▸ What to produce
From the entries below, output the line with "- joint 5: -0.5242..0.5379" and each following line up to and including the line with "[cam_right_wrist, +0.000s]", exactly as written.

▸ Supplied data
━━━━
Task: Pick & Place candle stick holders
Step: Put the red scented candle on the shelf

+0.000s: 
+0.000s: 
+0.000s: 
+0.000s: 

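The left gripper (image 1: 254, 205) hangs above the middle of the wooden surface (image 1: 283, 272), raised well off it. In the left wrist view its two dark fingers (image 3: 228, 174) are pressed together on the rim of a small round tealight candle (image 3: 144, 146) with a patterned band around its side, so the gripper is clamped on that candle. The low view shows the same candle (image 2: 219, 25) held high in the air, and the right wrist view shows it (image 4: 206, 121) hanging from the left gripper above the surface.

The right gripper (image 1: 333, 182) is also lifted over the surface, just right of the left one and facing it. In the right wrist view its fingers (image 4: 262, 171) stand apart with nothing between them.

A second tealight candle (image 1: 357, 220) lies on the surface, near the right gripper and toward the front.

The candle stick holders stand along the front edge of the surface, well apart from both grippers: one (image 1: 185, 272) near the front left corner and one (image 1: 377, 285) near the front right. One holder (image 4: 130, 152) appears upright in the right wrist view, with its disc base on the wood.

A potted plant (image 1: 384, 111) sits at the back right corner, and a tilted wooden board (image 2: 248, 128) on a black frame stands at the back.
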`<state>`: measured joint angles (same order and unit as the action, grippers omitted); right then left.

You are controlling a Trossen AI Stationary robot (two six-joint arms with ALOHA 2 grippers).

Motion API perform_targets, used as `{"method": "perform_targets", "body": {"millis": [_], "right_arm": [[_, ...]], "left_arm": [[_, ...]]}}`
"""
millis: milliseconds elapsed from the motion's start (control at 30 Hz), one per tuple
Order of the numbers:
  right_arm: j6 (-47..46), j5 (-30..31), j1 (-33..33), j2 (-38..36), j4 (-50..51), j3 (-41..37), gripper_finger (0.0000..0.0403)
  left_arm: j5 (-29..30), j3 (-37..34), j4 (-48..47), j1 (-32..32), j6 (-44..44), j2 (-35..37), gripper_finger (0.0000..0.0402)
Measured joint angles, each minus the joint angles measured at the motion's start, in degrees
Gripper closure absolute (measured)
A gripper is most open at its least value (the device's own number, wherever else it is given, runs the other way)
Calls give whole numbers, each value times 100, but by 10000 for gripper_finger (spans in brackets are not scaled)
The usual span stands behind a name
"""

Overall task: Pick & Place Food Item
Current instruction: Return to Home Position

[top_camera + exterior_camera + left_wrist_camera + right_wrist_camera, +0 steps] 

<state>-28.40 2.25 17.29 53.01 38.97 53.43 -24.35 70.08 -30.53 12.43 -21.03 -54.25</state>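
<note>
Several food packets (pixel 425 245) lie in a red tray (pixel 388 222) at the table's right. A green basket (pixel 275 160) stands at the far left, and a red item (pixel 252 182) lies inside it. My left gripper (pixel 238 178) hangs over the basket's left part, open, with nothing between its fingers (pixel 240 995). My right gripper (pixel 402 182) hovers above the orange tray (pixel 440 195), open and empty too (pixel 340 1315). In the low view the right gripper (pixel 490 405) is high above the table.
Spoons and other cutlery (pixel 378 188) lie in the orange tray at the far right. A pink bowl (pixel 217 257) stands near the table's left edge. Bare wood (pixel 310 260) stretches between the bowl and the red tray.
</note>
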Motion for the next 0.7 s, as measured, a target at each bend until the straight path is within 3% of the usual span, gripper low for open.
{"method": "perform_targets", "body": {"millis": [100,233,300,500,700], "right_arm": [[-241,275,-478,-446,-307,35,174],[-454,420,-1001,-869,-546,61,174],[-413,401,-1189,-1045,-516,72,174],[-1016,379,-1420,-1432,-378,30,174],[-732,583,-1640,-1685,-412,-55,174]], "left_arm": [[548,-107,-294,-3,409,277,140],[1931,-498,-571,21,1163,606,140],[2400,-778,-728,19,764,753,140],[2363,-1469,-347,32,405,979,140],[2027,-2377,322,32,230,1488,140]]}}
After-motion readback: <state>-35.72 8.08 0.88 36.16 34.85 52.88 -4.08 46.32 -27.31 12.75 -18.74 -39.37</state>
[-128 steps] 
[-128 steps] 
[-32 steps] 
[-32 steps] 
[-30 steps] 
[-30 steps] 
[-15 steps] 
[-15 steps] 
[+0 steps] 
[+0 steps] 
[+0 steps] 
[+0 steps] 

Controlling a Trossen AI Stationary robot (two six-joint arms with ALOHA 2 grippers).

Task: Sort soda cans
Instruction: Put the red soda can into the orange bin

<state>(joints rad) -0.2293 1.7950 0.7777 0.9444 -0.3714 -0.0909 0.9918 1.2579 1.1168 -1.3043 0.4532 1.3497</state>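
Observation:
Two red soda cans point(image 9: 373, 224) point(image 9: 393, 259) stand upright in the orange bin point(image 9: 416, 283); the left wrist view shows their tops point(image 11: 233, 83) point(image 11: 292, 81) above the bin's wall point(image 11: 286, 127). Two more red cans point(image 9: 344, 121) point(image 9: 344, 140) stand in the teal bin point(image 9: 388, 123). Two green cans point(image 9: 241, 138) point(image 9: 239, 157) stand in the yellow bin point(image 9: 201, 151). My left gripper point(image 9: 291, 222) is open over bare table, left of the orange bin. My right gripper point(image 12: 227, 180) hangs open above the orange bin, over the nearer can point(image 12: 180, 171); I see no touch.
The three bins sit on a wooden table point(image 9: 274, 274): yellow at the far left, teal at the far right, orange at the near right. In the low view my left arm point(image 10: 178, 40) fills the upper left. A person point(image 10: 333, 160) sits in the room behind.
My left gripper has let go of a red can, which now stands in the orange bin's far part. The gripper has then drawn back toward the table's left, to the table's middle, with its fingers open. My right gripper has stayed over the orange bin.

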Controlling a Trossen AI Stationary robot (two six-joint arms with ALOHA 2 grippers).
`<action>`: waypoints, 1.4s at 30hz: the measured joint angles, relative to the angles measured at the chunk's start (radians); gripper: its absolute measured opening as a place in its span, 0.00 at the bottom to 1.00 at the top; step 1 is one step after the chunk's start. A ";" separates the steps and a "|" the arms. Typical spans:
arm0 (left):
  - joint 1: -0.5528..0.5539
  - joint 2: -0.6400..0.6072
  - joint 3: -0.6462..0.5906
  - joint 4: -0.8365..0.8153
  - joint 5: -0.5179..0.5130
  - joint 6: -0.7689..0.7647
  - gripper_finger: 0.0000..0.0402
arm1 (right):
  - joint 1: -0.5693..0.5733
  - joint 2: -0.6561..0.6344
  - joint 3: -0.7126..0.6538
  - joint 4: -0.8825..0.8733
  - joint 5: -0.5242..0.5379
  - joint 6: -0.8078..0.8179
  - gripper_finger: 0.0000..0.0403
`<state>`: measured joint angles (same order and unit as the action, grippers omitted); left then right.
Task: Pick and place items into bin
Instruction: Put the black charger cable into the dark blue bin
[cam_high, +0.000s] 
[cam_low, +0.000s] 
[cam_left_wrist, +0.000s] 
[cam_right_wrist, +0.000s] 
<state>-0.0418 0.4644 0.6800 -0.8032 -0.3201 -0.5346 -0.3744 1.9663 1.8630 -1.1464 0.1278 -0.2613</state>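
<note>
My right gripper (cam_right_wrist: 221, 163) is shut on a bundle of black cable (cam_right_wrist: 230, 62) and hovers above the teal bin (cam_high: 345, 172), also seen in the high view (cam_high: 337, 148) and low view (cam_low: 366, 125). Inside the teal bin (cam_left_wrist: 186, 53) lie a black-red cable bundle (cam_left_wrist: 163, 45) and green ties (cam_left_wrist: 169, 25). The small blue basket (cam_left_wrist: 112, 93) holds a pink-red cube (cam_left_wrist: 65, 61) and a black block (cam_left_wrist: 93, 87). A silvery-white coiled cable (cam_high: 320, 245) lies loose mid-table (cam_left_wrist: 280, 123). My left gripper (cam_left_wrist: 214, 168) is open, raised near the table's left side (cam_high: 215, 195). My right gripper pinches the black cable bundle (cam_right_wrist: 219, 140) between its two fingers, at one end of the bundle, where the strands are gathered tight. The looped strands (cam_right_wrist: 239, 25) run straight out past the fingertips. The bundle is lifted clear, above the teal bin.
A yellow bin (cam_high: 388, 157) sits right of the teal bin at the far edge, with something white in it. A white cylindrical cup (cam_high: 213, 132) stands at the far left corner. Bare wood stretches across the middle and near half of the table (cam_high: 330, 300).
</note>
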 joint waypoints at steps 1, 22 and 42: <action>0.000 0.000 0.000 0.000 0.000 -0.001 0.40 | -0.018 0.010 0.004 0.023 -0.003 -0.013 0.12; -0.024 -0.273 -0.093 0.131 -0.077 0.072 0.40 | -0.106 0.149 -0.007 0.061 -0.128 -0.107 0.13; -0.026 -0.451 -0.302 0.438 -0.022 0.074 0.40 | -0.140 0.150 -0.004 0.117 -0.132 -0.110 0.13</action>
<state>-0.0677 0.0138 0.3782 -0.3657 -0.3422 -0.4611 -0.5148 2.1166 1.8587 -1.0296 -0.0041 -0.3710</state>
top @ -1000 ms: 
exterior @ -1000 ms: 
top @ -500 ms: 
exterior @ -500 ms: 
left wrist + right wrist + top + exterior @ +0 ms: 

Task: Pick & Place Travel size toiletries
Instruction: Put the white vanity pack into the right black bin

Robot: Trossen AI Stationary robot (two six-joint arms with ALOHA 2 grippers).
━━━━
▸ Output of the task
  - joint 5: -0.5242..0.5379
  - joint 6: -0.8078..0.8179
  - gripper_finger: 0.0000..0.0403
`<state>`: measured joint angles (same order and unit as the action, grippers omitted); left then right.
Task: Pick and place items into bin
Instruction: Put the black charger cable into the dark blue bin
[cam_high, +0.000s] 
[cam_low, +0.000s] 
[cam_left_wrist, +0.000s] 
[cam_right_wrist, +0.000s] 

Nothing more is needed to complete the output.